Drazan, a social conservative and opponent of abortion rights, has also focused his message on the idea that the state needs more balance in government to address rising homelessness, housing affordability and the benefits students are experiencing as students. Due to the closure of schools during the pandemic. Drazan has also criticized easing some high school graduation requirements because he supports the parental rights bill, echoing the message of Republicans such as Virginia Gov. Glenn Youngkin, who will campaign with him in Oregon next week.

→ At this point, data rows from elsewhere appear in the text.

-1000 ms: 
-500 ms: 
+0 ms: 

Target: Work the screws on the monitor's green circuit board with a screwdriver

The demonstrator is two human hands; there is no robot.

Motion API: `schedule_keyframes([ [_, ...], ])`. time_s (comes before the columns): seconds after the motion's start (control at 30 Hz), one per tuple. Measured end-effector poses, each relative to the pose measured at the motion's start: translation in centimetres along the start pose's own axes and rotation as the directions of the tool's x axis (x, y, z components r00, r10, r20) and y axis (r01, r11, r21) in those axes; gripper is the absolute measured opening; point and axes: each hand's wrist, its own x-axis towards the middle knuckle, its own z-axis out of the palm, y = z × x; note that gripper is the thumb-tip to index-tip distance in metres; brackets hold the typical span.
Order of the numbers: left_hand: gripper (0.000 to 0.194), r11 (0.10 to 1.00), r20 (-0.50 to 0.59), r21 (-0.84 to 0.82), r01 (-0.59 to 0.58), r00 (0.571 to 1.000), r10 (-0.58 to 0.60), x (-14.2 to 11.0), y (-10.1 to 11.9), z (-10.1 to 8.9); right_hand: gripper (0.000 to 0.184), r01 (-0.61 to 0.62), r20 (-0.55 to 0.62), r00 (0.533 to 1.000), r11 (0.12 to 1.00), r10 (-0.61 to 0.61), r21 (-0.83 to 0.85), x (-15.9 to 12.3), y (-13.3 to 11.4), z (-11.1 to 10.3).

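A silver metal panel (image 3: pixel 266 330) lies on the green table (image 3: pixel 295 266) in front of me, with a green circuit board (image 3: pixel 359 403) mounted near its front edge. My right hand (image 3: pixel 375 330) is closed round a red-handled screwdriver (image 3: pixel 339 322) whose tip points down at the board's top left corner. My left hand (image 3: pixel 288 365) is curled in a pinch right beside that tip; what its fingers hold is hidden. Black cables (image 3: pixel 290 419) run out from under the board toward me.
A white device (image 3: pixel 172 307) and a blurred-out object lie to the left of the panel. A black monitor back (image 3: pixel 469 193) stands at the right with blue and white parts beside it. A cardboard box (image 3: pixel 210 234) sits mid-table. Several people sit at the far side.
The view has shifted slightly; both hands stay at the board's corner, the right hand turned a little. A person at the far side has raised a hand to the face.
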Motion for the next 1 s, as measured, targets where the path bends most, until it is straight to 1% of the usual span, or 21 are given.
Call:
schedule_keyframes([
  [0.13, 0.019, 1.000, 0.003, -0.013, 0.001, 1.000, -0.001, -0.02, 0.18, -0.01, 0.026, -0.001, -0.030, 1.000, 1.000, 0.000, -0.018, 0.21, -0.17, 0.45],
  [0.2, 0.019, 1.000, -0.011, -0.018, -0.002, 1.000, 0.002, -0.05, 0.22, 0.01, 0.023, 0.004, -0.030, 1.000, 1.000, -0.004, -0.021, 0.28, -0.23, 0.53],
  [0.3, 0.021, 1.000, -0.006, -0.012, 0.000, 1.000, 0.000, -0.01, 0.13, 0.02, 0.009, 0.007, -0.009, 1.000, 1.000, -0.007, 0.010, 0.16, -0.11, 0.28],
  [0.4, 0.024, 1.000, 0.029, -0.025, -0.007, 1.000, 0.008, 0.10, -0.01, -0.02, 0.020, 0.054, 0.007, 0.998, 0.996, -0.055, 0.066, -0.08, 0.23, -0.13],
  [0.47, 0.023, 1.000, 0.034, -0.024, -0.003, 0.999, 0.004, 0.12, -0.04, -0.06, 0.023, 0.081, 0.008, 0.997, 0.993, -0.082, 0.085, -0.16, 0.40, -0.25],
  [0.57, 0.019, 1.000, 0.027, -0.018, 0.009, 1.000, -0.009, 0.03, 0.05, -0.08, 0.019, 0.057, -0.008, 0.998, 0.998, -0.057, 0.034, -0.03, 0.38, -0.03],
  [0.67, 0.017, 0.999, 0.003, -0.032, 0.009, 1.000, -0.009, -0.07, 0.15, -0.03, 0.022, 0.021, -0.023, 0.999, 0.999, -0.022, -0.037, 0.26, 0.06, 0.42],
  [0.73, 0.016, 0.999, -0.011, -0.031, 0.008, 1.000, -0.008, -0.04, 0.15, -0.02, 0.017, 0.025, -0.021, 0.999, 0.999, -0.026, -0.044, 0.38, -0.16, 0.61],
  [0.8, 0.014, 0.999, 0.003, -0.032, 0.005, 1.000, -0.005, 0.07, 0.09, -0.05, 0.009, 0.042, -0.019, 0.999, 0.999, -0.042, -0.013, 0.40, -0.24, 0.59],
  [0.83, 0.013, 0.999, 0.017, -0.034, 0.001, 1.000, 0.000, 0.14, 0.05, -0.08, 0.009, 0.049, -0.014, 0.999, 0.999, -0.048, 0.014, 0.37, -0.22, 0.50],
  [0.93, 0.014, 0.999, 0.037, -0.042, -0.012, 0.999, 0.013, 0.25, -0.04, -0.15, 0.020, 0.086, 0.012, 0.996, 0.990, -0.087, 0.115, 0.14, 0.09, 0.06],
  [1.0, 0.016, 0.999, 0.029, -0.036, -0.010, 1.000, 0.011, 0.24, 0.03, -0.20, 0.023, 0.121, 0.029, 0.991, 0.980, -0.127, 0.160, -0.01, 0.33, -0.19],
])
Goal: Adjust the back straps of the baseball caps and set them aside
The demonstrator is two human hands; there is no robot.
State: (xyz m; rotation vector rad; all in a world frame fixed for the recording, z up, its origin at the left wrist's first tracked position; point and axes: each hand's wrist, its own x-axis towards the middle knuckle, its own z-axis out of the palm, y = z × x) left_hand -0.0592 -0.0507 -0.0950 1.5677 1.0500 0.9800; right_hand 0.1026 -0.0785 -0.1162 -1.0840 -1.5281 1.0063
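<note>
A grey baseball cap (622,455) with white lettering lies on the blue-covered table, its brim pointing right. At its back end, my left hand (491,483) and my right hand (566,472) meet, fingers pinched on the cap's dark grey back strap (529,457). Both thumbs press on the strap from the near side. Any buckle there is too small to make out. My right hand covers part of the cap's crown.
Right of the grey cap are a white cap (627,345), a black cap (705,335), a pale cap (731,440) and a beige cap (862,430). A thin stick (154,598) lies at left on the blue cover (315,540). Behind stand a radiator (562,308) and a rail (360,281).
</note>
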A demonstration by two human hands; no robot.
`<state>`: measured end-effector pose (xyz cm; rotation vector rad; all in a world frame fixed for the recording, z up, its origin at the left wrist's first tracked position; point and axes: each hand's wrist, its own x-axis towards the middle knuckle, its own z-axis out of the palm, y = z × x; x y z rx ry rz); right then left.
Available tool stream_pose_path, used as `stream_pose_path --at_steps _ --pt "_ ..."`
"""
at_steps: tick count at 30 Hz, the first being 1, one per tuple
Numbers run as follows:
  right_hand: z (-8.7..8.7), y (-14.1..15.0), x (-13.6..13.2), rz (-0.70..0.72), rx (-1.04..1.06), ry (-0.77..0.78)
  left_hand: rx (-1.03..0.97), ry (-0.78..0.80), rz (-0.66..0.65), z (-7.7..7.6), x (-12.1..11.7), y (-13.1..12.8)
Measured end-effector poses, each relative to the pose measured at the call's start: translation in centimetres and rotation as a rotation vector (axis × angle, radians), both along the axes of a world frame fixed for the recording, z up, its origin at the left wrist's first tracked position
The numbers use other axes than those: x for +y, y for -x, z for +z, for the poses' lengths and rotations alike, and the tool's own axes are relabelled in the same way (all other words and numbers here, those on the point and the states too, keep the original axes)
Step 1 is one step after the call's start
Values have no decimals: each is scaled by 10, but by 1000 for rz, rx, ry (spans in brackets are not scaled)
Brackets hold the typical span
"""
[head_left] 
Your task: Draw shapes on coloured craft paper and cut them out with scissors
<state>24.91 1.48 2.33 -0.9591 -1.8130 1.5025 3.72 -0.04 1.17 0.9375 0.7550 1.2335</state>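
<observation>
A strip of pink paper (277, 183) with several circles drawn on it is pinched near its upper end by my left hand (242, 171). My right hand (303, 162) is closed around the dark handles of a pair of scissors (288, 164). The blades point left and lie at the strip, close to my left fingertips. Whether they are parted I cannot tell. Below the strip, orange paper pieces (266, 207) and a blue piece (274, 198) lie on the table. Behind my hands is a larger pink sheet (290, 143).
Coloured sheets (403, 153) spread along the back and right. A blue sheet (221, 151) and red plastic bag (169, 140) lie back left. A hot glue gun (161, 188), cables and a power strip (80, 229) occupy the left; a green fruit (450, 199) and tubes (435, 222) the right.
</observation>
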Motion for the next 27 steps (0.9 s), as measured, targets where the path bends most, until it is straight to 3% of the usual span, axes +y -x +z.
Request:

“We’ve had one-party control for a decade, and that means we’ve really, really failed to hold the legislature accountable, and the governor has failed to hold the legislature accountable,” he said. In a recent debate hosted by KOBI-TV and Southern Oregon University. “We need balance. We need common sense solutions that are sustainable, that work for the long term.”

Kotek countered that Drazan showed obstructionist tendencies when he held a legislative session in 2020 to protest a climate bill. Democrats have argued that Drazan’s move effectively killed legislation that would have advanced the state’s efforts to improve homelessness, among other things.

“Tina called for a homeless emergency nearly three years ago, but Rep. Christine Drazan literally left her job — blocking millions of dollars to build emergency homeless shelters and affordable housing,” Katie Wertheimer, Kotek’s director of communications, said in a statement.

“Oregonians are rightfully frustrated and want real solutions to homelessness, crime and the cost of living,” Wertheimer added. “Tina will do what Kate Brown couldn’t or wouldn’t, and she’ll finally declare a state of emergency and hire crews to clean up the trash. He is the only trusted leader in this race who presents real plans that will deliver results.”

Drazan defended his reason for leaving at the time, saying it was not the time for cap-and-trade policies “because we can’t prevent those costs from being prevented — not to big business, not to public services — but directly to Oregonians.”

“Homelessness, crime, affordability and education got dramatically worse during his time in power,” Drazan campaign spokesman John Burke said of Kotek. “Oregonians have had enough of his excuses and his empty agenda. That’s why they will elect Christine Drazan as their next governor.”